→ **Task details**
Please write out exactly the lines of the data below from the line holding "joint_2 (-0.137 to" through the line holding "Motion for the", and leave out the rest.

(Data entries)
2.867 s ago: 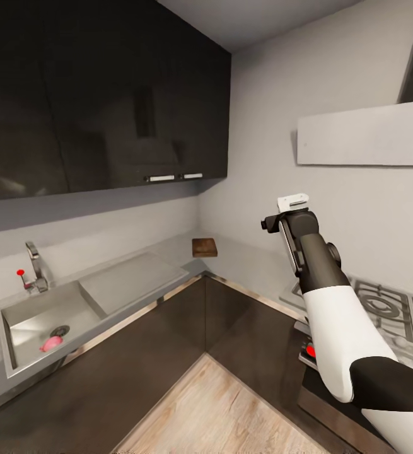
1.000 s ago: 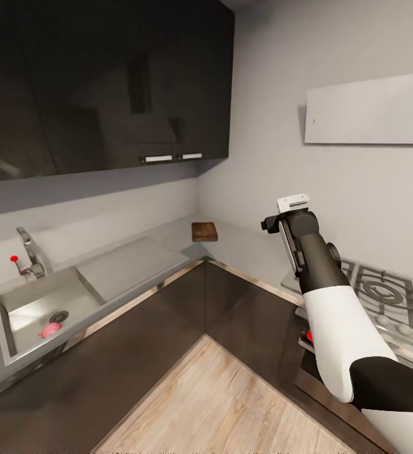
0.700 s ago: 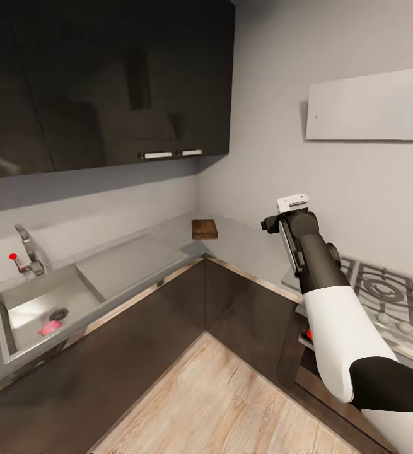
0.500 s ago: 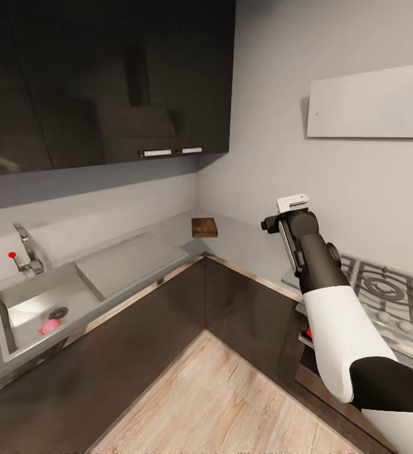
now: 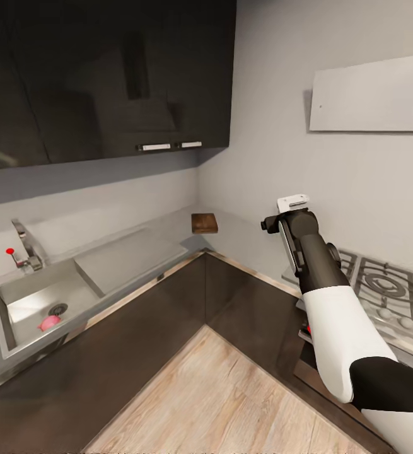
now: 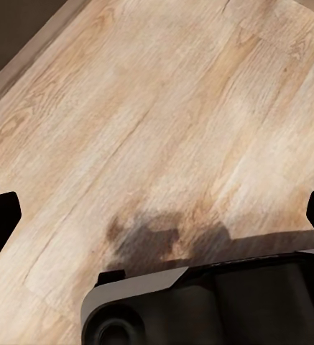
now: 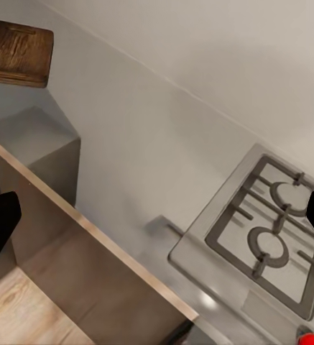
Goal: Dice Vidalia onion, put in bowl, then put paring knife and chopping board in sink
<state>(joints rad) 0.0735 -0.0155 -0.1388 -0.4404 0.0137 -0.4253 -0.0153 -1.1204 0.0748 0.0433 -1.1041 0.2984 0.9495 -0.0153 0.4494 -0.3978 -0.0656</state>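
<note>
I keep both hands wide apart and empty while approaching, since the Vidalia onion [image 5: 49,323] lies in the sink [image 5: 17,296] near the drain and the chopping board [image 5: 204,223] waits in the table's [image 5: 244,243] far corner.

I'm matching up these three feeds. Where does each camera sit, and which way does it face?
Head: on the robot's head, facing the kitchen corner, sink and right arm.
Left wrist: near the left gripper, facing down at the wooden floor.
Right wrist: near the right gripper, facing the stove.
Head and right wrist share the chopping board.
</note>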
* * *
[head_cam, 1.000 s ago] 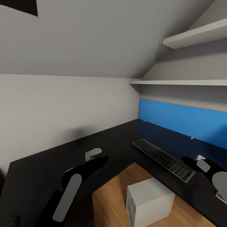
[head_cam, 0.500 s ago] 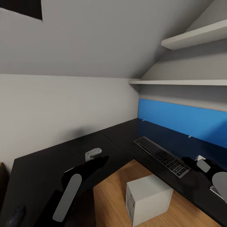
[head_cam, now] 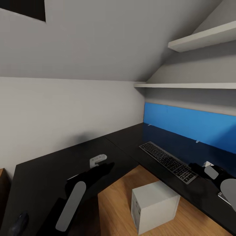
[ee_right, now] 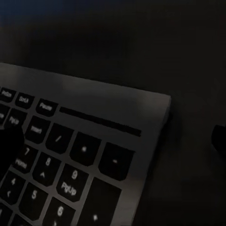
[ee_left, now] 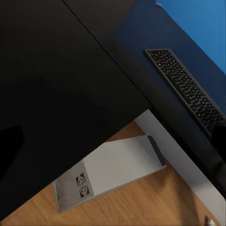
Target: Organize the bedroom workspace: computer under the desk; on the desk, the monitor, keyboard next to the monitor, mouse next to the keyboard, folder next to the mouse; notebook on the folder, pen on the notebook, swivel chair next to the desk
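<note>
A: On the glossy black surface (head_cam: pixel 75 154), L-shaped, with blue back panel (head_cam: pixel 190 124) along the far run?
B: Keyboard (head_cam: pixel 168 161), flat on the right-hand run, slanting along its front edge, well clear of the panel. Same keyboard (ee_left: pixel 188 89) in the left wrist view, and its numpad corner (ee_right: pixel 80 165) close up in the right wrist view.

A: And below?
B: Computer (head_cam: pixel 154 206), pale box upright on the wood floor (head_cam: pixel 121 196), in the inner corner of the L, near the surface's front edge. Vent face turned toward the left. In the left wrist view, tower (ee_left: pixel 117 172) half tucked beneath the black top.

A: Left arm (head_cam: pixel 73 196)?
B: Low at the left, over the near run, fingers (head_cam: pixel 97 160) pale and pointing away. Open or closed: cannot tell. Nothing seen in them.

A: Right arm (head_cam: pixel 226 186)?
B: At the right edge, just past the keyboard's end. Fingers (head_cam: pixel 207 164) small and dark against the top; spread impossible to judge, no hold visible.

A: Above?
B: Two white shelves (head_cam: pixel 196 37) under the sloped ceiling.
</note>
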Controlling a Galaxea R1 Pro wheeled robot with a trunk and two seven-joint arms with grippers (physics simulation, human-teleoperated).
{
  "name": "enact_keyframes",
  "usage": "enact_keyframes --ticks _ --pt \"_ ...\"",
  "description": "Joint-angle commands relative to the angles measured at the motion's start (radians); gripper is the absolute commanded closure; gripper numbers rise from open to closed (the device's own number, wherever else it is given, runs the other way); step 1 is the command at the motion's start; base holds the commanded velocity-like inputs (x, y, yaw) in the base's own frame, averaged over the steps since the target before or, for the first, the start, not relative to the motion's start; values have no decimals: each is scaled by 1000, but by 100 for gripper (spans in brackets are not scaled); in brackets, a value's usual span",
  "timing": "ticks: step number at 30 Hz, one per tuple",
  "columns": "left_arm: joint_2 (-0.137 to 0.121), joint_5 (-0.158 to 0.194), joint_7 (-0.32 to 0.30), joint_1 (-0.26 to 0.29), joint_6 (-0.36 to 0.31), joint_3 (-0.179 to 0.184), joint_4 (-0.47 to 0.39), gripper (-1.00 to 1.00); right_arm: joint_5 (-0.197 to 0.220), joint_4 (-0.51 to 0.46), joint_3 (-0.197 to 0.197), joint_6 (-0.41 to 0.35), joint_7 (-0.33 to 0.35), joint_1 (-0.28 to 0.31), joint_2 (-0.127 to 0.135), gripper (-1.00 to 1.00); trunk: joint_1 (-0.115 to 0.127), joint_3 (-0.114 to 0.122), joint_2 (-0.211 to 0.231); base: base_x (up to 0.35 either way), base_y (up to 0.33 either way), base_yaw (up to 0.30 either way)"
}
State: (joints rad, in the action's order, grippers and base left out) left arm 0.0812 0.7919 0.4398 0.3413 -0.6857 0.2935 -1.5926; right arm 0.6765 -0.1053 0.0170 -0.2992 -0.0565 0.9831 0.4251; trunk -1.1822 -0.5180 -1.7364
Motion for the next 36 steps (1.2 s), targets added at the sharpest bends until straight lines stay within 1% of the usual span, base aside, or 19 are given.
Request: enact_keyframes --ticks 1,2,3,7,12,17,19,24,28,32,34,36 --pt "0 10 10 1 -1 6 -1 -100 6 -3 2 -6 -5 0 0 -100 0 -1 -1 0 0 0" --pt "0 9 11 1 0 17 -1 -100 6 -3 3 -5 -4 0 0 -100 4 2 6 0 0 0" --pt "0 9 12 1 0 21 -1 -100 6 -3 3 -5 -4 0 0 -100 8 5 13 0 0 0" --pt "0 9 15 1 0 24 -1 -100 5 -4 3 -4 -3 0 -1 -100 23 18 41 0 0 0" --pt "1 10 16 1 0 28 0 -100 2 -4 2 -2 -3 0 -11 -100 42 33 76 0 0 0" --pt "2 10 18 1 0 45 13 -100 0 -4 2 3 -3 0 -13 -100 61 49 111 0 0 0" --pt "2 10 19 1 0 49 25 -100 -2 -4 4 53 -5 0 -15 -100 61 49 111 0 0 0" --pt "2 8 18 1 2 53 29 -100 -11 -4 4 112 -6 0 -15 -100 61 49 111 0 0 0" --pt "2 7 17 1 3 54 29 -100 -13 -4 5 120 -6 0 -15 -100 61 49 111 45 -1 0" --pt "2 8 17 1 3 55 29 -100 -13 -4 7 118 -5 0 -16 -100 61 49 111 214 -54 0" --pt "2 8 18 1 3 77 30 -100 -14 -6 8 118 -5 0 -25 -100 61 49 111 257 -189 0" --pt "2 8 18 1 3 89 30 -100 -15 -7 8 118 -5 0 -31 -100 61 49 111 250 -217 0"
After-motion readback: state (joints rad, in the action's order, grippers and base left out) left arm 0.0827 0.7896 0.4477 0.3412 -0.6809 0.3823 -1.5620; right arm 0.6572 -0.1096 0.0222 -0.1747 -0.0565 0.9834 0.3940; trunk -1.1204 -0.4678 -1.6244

→ **Reply to the task**
  "columns": "left_arm: joint_2 (-0.137 to 0.121), joint_5 (-0.158 to 0.194), joint_7 (-0.32 to 0.30), joint_1 (-0.26 to 0.29), joint_6 (-0.36 to 0.31), joint_3 (-0.179 to 0.184), joint_4 (-0.47 to 0.39), gripper (-1.00 to 1.00); right_arm: joint_5 (-0.197 to 0.220), joint_4 (-0.51 to 0.46), joint_3 (-0.197 to 0.197), joint_6 (-0.41 to 0.35), joint_7 (-0.33 to 0.35), joint_1 (-0.28 to 0.31), joint_2 (-0.127 to 0.135), gripper (-1.00 to 1.00); trunk: joint_1 (-0.115 to 0.127), joint_3 (-0.114 to 0.122), joint_2 (-0.211 to 0.231); base: base_x (up to 0.35 either way), base_y (up to 0.33 either way), base_yaw (up to 0.30 either way)"
}
State: (joints rad, in the action's order, grippers and base left out) left arm 0.0812 0.7919 0.4398 0.3413 -0.6857 0.2935 -1.5926; right arm 0.6765 -0.1053 0.0170 -0.2992 -0.0565 0.9831 0.4251; trunk -1.1822 -0.5180 -1.7364
Motion for the next 36 steps (1.2 s), targets added at the sharpest bends until straight lines stay within 1% of the usual span, base aside, or 19 are given.

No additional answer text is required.